In an era when many state governments are grappling with budget crises and looking for ways to raise revenue without upsetting their anti-tax voters, the lottery emerged as an attractive option. Its advocates argued that people were going to gamble anyway, so why not let them choose how much money they wanted to risk on the chance of winning big. The idea, says Cohen, sounded good to voters and politicians alike, and it was a winner for the lottery companies that sprung up to manage the games.
The vast majority of lottery proceeds go to fund statewide educational systems, including universities and K-12 schools, but the system also helps a wide range of other state-sponsored programs, from breast cancer research to veterans’ benefits and special Olympics. In addition, some states allow players to earmark their prize for specific purposes. For example, the lottery in Illinois funds special education, while Indiana’s surplus benefits educators and first responders.

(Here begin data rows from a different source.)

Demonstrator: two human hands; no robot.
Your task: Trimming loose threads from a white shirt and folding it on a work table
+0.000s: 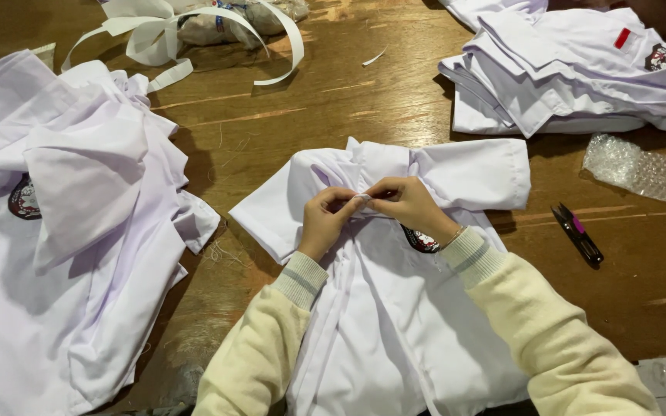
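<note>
We have only one view, from the camera on the person's head. It looks steeply down and forward, toward 12 o'clock, over a wooden table (395, 100). It is near: both forearms enter from 6 o'clock and fill the lower frame. The table reaches every edge, so we see no room around it.

A shirt (395, 308) is lying flat on the bench (271, 115), directly before the person. Both hands are resting on its collar, the left hand (325, 219) and right hand (410, 206) touching each other there. A heap of shirts (71, 231) is lying to the left, and a folded stack of shirts (564, 77) is sitting behind and to the right. Thread snips (577, 233) are lying just right of the shirt's sleeve, with a piece of bubble wrap (641, 169) behind them. Loose paper strips (194, 38) are curling at the bench's far edge.
</note>
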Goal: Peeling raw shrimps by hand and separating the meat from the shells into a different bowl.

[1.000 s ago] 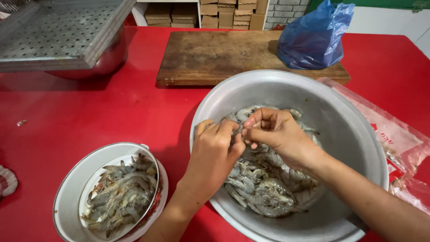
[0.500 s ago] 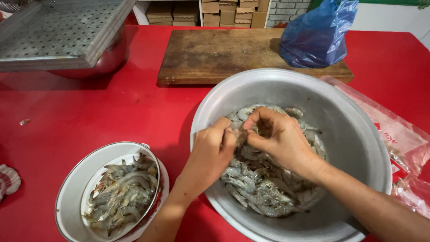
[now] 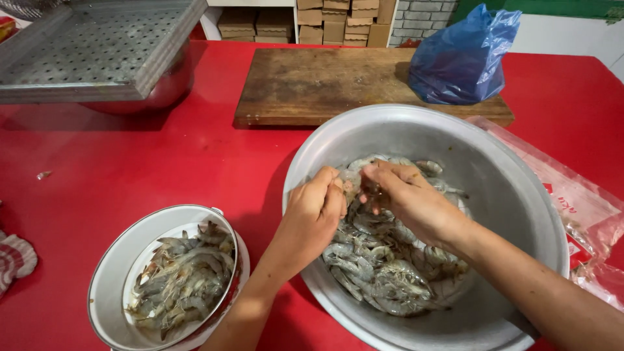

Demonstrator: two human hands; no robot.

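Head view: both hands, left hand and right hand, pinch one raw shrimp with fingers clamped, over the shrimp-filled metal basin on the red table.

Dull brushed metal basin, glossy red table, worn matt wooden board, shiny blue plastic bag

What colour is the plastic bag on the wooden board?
Blue; the bag shows clearly in the head view, resting on the board.

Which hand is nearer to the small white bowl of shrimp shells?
Left. The left hand is over the big metal basin's near-left rim, just right of the small white bowl; the right hand is farther right, over the basin's middle.
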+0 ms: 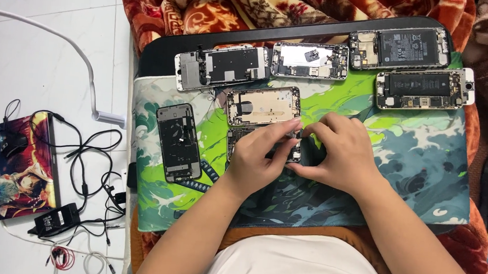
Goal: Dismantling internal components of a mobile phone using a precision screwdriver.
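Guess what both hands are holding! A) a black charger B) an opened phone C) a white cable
B: the left hand and right hand meet over an opened phone on the mat; the charger lies apart on the floor.

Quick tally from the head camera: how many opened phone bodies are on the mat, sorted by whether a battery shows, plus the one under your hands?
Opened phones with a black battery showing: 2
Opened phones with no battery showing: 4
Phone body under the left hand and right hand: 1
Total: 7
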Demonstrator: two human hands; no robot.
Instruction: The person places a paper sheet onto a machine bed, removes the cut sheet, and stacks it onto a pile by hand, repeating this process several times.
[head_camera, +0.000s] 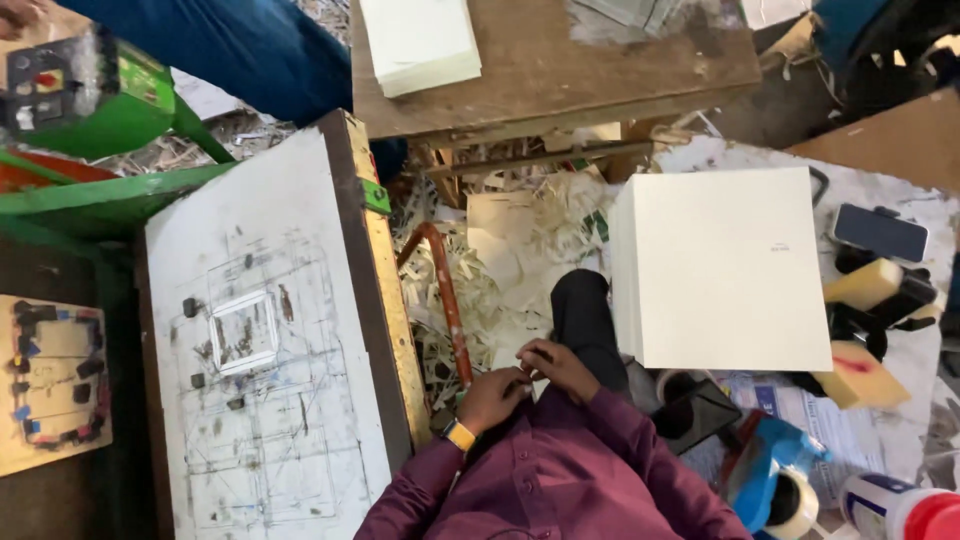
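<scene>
Maroon shirt sleeve (640, 440); yellow wristband (460, 435); cream card stack (720, 265); green machine frame (100, 195); white platen (265, 340) with grey pencil lines; blue tape dispenser (765, 470).

Right of the grips, a paper-covered counter (890, 180) carries a stack of cream sheets (720, 265), a phone (880, 232) and yellow sponges (862, 375); paper scraps (500, 290) litter the floor (760, 110) ahead.
</scene>
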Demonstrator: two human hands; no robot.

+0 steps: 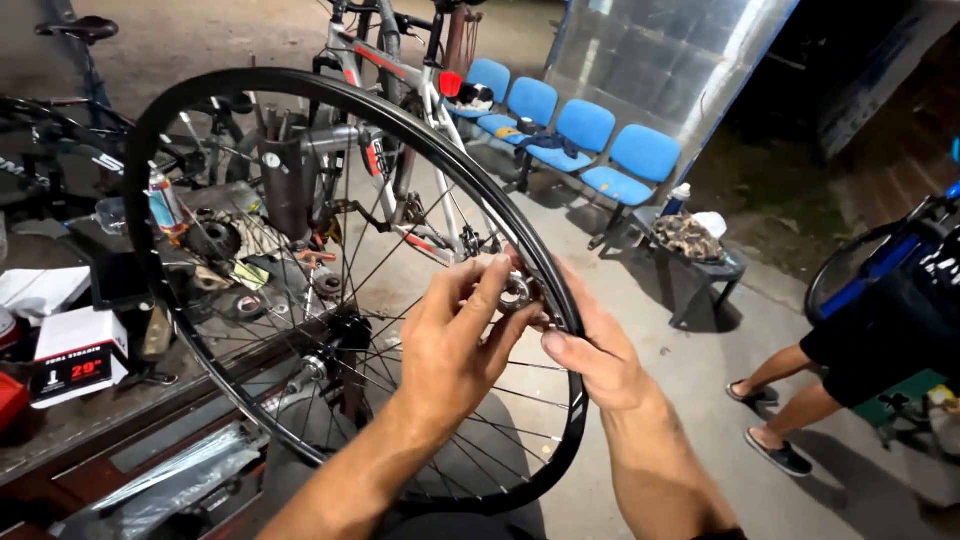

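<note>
Head view shows a big black bicycle wheel (200, 330) standing up on its edge, close in front of the person. Going from left to right, the wheel's round middle part, the hub (345, 335), sits to the left of both hands and a bit lower, with thin spokes (300, 270) running out from it to the rim. Next comes the left hand (455, 345). It reaches up from below, in front of the spokes, and its fingers are curled around a small shiny metal ring (517, 292). The thumb and first fingers pinch the ring, so this hand is closed on it. The ring sits right at the fingertips, up and to the right of the left palm, and it is just beside the inside of the rim. I cannot tell if the ring touches the rim. Then comes the right hand (590, 355). It is on the other side of the ring, touching the rim with its palm and fingers. Its thumb points left toward the ring and comes very near it. This hand rests half curled on the rim, and I cannot tell if it pinches the ring too. So the ring lies between the two hands, closer to the left fingertips. The rim runs up and down past the right hand, like a long curved bar.
</note>
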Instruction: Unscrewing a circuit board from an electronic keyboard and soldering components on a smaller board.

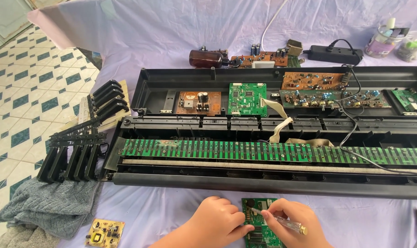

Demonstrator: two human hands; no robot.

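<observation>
A small green circuit board (260, 220) lies on the cloth-covered tabletop (172, 211) at the near edge, just in front of the opened black keyboard casing (272, 183). The left hand (215, 220) rests on the board's left edge, its fingers curled loosely and its thumb pressing the board down. The right hand (298, 225) has its fingers closed around a screwdriver (277, 220) with a clear handle, the metal tip touching the upper part of the board. Directly behind the hands, the casing spans the tabletop; inside it runs a long green contact strip (272, 150), with several boards farther back, among them a square green board (247, 99) and a brown board (198, 102). A black cable (355, 138) crosses the casing on the right. To the left lie stacks of removed black keys (75, 156) above a grey towel (52, 206), with a small yellow board (105, 232) near it. A brown bottle (207, 58) and a black power strip (334, 54) sit at the far side.
</observation>
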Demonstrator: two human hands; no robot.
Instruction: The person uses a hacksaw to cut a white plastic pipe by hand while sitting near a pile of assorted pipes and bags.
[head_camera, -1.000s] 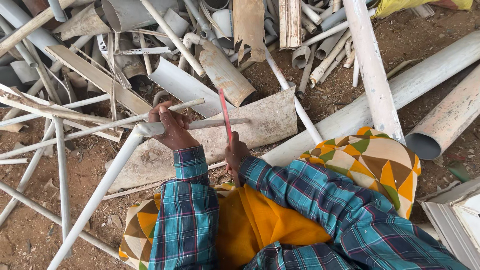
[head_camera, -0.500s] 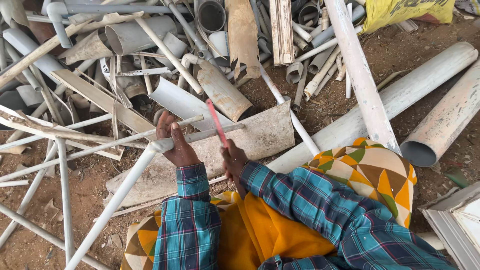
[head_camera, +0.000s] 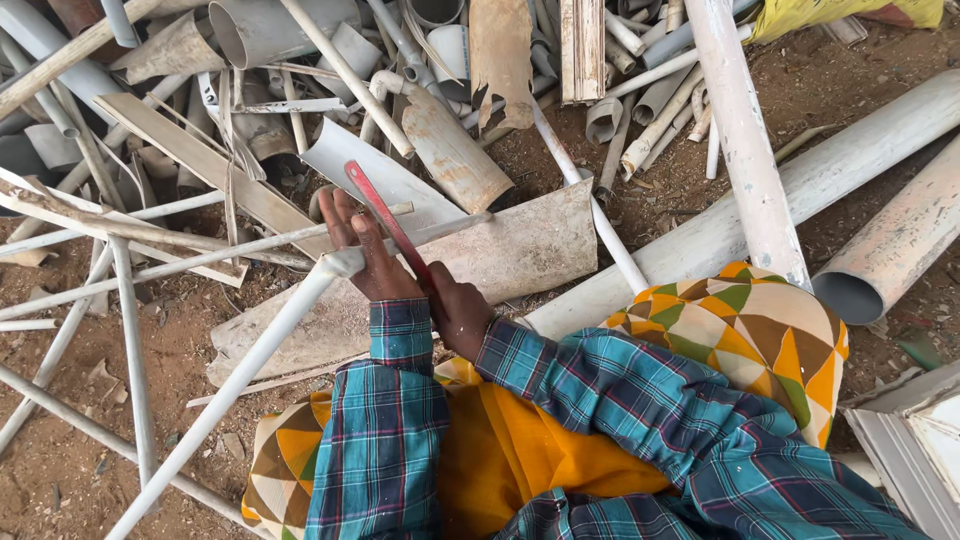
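Observation:
My left hand (head_camera: 362, 250) grips a thin white plastic pipe (head_camera: 230, 380) where it crosses a flat, dirty slab of split pipe (head_camera: 520, 250). My right hand (head_camera: 458, 310) is closed on the lower end of a thin red blade (head_camera: 385, 220), which slants up and to the left across the pipe, right beside the left hand's fingers. Both sleeves are blue-green plaid. Yellow cloth and a patterned orange, green and white fabric (head_camera: 760, 330) cover my lap.
A heap of cut white pipes, split pipe halves and strips (head_camera: 300, 90) fills the top and left. Two large pipes (head_camera: 880, 270) lie at the right, a long painted post (head_camera: 740, 140) across them. Thin rods (head_camera: 130, 340) lie on the brown dirt at the left.
The red blade has tilted further to the left and slid forward across the thin pipe. My left hand stays on the pipe. The view has shifted slightly downward.

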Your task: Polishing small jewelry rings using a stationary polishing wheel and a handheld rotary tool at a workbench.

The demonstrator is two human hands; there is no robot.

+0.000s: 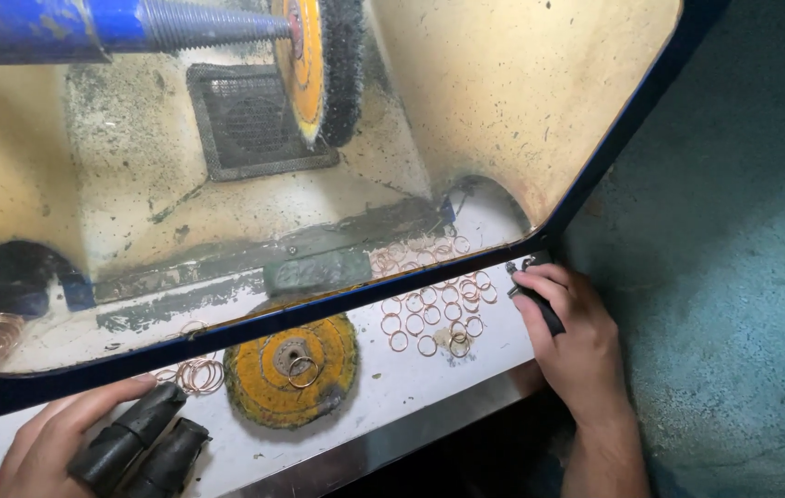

Lottery players like Standifer contribute about $29 billion annually to the state coffers, but the only consistent winners are the private businesses that run the lotteries, the convenience stores that sell them, and advertising and media companies. State officials keep just a quarter of the total. The rest goes to a variety of other entities, including the lottery’s international vendors, the state-licensed retailers, and lottery administrators and employees. The poor are disproportionately less likely to play, and state laws allow lottery prizes to be garnished to pay debts and child support.